Chapter Bonus #2

82K 4.6K 205
                                    

Sybil mendesah pasrah sambil menggelengkan kepala saat melihat pemandangan di depannya. Ia membuka salah satu tas yang bercorak Winnie The Pooh dan mengeluarkan kotak makan berisi biskuit buatan Daren yang memang dibuat khusus untuk anak-anaknya.

Benar, anak-anak.

Pasangan itu kini punya dua anak. Binar si sulung yang berusia empat tahun dan Dihyan yang belum genap berusia dua tahun.

Hal yang paling mengesalkan Sybil adalah wajah kedua anaknya sangat mirip Daren. Siapa saja pasti tahu jika lelaki itu benar-benar ayah si cantik Binar dan si tampan Dihyan. Ditambah lagi, anak-anak itu sangat menempel pada ayah mereka.

Pokoknya, Sybil hanya bertugas mengandung, menyusui, dan menjaga anak-anak di rumah saat Daren tidak ada. Ketika lelaki itu pulang, anak-anak langsung menempel pada ayah.

Cuma ada nilai tambah juga dari hal ini. Sybil jadi agak bebas saat harus pergi bersama seperti sekarang. Binar dan Dihyan jelas dipangku Daren. Sementara Sybil memperhatikan saja sambil membawa tas mereka.

“Dihyan, ini minum air dulu. Terus biskuitnya dimakan,” Kata Sybil.

“Ibu, Binar juga mau.” Anak perempuannya menatap ke arah kotak makan di tangan Sybil.

“Kakak Binar juga makan bareng adek ya.” Bibir Sybil mengulas senyum. Ia beranjak dari tempat duduk, pindah posisi ke samping Daren karena kursi itu telah kosong.

“Ibu, petsawatnya telebang!” Seru Dihyan, menunjuk jendela besar yang memperlihatkan deretan pesawat yang parkir, serta beberapa diantaranya mengantri untuk take off di landasan.

“Iya, terbang,” Sybil membenarkan ucapan anak bungsunya.

Daren diam saja. Agaknya lelaki itu lelah karena sejak tadi anak-anak tidak mau lepas darinya. Bayangkan saja, dari rumah sampai bandara, mereka menempel terus pada lelaki itu.

Kasihan dengan sang suami, akhirnya Sybil mengambil alih Dihyan. “Adek Dihyan, ibu yang pangku ya.”

Awalnya anak lelaki itu menggeleng, tapi Daren turun tangan.

“Aduh dek, kaki ayah sama tangan ayah sakit. Nanti nggak bisa gendong lagi.” Daren mulai berakting dengan sangat meyakinkan.

Kalau sudah begitu, tidak hanya Dihyan yang buru-buru pindah pangkuan, Binar juga ikut-ikutan.

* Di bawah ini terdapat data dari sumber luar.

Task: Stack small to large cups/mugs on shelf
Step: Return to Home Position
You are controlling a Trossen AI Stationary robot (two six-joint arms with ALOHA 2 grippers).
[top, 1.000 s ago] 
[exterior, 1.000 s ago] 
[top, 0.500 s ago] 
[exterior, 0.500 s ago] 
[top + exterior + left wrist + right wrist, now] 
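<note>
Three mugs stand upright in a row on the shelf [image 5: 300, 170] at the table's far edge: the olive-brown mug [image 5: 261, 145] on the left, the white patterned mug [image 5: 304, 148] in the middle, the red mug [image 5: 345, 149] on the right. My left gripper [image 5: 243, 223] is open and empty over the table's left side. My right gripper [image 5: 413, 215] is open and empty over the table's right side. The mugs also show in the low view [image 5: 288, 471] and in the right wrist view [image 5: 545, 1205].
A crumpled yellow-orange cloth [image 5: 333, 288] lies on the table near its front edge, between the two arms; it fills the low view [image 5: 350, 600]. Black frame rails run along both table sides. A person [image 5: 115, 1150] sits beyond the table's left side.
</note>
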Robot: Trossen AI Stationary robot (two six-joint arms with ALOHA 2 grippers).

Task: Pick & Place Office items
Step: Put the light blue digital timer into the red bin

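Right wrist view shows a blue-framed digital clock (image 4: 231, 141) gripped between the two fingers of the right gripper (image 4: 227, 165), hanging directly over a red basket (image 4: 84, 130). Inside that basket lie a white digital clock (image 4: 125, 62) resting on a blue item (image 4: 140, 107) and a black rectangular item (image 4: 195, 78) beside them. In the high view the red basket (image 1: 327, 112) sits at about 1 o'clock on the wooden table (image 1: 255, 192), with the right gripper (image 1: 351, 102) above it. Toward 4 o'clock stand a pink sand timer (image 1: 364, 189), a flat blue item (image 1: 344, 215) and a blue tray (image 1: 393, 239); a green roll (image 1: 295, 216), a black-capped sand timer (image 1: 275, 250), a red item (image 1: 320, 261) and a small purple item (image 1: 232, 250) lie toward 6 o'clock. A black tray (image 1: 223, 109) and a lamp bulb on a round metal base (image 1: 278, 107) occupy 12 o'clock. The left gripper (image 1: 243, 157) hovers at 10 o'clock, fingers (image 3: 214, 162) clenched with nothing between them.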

Keduanya paling tidak tega kalau sang ayah bilang sakit.

Sybil terkekeh. Ia memeluk Dihyan dari belakang sambil membuka kotak makan agar anaknya bisa dengan mudah mengambil biskuit dari sana. Binar sendiri akhirnya duduk nyempil di antara ayah dan ibunya.

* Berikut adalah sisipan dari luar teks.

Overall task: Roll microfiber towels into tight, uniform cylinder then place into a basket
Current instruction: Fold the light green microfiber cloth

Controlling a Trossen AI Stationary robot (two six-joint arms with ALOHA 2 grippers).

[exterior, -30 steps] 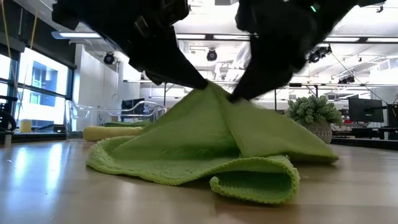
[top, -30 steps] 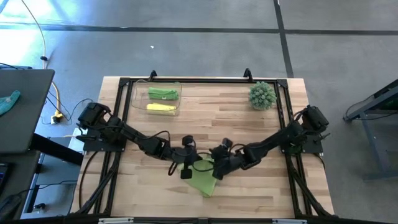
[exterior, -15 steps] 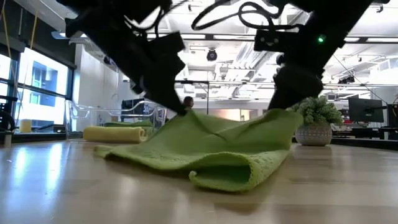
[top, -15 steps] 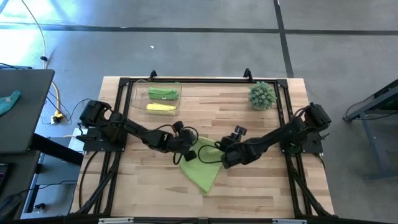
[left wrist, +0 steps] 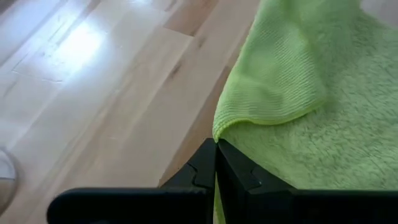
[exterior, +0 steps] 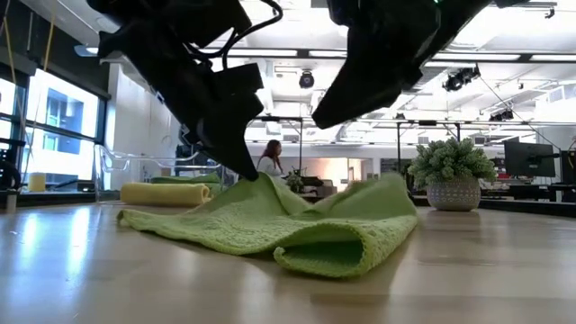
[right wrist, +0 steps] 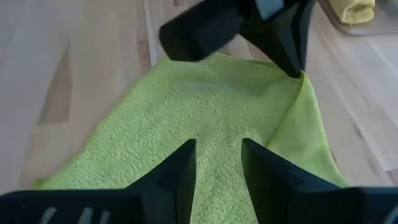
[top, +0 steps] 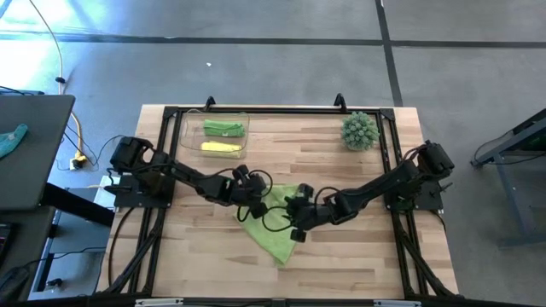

Keluarga cemara ini berada di bandara bukan tanpa alasan. Sybil dan Daren memang mengajak anak-anak mereka untuk berlibur ke Lombok, sekalian menjenguk orang tua Sybil.

Sebenarnya, ini bukan perjalanan pertama naik pesawat untuk anak-anak. Hanya saja, tetap rasa lelahnya membawa dua anak di bawah lima tahun sungguh mantap. Ditambah kedua anak Sybil dan Daren cukup aktif. Untungnya mereka tidak rewel, itu saja sudah cukup bagi pasangan itu agar perjalanan mereka lancar.

“Ibu, nanti di tempat mbah, kita ke pantai kan?” Tanya Binar.

“Iya dong.” Sybil mengelus lembut kepala putrinya.

“Kakak Binar memang sudah berani kena ombak?” Kali ini, Daren balik bertanya.

Terakhir kali mereka ke pantai di Lombok sekitar tujuh bulan lalu. Kala itu, Binar tidak berani mendekat ke air. Ia takut dengan ombak yang datang menerjang pasir. Padahal, ombaknya tidak besar. Anehnya, Binar suka bermain di kolam renang. Bahkan, sudah ikut les renang.